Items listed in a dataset
|---|

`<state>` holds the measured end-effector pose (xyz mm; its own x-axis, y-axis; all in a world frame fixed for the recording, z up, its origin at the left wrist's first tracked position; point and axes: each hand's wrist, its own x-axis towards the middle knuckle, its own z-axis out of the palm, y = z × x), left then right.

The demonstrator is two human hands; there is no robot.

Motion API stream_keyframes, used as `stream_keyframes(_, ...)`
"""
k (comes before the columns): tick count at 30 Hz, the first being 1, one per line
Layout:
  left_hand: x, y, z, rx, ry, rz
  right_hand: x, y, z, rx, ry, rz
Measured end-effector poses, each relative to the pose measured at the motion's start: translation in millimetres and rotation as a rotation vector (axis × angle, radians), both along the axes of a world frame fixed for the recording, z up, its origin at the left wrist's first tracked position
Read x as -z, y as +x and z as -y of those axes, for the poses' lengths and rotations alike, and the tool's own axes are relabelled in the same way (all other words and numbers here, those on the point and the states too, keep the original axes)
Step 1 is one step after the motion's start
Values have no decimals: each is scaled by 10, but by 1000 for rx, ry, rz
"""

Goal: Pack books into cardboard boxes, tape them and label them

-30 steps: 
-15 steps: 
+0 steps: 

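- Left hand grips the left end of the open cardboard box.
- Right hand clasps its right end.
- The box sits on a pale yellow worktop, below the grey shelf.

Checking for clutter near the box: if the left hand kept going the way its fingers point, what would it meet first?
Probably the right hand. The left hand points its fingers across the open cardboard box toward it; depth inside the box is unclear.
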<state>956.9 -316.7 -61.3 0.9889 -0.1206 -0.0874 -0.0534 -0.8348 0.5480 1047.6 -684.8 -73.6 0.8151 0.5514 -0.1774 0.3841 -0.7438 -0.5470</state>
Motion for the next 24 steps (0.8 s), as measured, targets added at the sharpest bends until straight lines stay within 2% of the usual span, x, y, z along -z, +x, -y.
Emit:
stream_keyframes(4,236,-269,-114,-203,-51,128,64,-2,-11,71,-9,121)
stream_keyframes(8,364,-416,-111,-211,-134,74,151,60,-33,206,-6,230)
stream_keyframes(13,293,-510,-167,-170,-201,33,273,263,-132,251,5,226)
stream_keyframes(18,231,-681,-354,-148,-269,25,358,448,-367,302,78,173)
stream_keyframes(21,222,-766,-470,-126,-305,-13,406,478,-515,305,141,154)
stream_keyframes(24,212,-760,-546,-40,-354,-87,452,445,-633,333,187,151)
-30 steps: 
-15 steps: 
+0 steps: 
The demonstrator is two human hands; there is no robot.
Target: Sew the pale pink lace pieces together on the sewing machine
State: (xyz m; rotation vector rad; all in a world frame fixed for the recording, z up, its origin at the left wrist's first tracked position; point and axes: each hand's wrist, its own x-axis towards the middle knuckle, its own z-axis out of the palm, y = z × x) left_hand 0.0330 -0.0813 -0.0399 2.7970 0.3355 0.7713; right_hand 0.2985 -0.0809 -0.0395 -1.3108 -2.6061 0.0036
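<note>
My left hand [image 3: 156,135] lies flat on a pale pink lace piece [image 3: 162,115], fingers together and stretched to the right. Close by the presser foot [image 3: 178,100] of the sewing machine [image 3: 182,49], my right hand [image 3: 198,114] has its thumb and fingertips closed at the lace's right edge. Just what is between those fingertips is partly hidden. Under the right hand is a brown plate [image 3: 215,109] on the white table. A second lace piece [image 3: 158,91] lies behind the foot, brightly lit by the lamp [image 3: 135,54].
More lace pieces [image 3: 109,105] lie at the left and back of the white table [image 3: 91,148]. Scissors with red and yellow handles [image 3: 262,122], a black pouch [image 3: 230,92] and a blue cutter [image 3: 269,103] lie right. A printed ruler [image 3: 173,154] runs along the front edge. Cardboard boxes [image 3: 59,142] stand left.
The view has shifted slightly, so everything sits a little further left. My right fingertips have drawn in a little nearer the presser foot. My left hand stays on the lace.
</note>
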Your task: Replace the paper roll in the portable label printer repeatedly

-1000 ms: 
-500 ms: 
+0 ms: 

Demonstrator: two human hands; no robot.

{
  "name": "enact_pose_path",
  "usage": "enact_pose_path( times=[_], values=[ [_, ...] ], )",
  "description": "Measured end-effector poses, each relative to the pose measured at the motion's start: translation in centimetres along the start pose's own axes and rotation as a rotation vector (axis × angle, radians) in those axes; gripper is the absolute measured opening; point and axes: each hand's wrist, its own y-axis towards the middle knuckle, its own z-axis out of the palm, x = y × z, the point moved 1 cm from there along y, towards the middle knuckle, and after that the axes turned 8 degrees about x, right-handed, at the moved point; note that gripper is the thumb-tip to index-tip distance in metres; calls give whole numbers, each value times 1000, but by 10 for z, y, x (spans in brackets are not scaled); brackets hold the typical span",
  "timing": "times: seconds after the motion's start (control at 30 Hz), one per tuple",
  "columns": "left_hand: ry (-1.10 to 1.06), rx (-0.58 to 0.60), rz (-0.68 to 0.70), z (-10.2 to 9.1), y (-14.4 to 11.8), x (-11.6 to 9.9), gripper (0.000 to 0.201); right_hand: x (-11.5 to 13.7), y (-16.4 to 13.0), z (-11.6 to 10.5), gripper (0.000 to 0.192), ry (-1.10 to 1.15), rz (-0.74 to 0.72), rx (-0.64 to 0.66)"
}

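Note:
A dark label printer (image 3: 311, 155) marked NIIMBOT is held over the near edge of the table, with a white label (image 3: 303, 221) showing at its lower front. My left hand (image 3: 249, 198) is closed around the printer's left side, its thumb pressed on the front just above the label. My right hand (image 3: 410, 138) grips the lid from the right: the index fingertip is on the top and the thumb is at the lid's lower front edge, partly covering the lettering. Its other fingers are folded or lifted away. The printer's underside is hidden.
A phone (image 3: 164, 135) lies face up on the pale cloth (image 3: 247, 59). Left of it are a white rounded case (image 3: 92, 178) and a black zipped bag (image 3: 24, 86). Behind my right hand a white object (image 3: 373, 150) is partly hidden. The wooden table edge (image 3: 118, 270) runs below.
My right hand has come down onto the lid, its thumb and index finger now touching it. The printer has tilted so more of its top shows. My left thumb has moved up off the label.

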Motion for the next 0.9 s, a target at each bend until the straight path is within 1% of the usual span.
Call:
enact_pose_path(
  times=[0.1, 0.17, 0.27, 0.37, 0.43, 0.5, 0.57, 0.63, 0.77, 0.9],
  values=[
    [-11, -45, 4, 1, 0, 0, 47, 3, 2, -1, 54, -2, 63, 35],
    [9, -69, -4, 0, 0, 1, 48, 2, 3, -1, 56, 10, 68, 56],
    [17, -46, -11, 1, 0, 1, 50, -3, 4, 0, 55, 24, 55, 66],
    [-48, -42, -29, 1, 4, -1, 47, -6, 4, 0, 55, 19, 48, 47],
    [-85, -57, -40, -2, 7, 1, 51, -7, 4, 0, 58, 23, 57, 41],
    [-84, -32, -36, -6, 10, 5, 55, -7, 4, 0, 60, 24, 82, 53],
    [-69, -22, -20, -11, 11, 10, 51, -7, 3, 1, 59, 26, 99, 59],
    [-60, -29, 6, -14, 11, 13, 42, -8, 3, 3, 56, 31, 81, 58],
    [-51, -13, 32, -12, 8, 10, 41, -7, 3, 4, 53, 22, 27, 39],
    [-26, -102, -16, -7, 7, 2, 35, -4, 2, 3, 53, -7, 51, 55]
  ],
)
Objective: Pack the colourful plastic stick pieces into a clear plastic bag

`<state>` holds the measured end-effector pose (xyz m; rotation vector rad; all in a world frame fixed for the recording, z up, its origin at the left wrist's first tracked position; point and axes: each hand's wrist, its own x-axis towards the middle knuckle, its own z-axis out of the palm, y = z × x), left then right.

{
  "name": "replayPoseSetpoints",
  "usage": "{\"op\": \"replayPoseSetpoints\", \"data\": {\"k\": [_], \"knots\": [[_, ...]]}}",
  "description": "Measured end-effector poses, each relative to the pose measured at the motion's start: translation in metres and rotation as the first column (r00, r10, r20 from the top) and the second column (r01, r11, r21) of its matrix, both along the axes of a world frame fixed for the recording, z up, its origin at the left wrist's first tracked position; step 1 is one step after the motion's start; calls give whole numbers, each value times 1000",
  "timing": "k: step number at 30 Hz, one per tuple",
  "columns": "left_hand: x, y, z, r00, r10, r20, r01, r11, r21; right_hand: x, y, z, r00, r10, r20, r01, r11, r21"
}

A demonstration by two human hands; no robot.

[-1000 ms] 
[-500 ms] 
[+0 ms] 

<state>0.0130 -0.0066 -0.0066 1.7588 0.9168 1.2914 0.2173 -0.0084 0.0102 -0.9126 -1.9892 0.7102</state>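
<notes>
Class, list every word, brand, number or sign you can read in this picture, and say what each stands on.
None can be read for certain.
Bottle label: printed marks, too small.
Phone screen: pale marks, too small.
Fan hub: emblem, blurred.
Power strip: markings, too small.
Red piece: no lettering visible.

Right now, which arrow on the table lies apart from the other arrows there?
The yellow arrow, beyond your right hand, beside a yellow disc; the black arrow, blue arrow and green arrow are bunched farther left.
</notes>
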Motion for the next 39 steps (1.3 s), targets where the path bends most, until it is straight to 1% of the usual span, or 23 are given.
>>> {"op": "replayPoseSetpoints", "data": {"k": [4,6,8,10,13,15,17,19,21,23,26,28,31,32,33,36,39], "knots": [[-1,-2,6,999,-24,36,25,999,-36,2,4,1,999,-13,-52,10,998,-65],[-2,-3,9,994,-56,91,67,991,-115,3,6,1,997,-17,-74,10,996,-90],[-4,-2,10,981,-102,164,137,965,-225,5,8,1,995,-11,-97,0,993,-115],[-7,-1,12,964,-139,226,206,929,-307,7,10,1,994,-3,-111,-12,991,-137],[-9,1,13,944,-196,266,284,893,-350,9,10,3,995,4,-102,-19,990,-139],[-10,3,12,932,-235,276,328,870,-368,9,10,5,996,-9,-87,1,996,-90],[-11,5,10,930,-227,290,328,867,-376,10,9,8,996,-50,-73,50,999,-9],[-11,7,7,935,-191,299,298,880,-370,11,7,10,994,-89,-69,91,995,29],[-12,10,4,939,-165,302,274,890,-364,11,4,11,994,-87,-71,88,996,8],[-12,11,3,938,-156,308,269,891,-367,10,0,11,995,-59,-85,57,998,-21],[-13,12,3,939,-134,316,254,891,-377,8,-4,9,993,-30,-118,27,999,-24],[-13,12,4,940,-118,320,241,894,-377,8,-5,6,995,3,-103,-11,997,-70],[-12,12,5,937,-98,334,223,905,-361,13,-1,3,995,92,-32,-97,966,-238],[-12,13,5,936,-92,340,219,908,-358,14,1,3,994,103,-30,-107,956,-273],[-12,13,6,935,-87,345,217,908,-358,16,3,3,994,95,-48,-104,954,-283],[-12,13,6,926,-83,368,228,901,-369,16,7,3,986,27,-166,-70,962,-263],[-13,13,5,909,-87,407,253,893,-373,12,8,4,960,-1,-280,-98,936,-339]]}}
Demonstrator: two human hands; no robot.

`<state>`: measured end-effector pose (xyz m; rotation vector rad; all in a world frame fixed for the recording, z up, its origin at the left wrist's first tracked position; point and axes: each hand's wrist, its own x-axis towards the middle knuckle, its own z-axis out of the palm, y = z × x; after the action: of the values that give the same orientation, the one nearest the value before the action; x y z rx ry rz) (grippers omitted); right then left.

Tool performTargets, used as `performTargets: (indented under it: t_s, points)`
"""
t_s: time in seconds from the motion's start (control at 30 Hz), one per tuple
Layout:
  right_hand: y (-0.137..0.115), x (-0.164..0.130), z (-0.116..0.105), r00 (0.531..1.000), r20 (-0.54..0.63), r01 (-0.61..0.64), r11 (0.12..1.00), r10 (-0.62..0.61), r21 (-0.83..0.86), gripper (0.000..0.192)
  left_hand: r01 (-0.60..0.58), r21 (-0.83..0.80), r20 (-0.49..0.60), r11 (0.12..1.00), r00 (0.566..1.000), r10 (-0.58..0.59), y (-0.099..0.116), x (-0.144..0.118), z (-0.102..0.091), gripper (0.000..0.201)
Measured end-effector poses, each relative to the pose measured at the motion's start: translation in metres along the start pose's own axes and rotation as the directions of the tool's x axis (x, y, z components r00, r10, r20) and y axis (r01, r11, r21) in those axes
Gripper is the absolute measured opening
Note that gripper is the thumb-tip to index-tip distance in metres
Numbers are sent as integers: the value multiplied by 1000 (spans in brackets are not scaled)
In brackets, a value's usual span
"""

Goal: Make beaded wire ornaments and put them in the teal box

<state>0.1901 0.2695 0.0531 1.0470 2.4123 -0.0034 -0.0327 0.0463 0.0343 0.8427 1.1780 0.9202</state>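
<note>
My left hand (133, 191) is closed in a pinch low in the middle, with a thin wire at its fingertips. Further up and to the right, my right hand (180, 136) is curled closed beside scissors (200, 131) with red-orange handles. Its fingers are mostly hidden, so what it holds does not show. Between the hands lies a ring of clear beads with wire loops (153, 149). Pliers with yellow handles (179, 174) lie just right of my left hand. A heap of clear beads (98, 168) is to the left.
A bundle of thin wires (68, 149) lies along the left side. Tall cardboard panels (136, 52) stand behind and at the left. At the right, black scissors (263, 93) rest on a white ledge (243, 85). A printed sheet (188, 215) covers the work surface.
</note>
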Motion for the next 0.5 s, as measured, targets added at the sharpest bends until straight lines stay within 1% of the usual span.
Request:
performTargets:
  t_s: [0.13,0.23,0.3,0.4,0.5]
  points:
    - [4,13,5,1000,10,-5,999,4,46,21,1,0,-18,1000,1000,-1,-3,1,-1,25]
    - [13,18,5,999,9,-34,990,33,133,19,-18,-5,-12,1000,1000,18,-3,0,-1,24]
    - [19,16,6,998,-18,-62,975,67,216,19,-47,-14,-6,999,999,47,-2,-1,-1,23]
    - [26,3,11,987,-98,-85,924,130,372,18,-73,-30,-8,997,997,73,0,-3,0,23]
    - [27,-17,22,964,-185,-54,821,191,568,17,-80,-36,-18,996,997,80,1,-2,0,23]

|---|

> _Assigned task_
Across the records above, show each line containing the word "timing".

> _Your solution_
  "timing": "times: seconds after the motion's start (control at 30 Hz), one per tuple",
  "timing": "k: step number at 30 Hz, one per tuple",

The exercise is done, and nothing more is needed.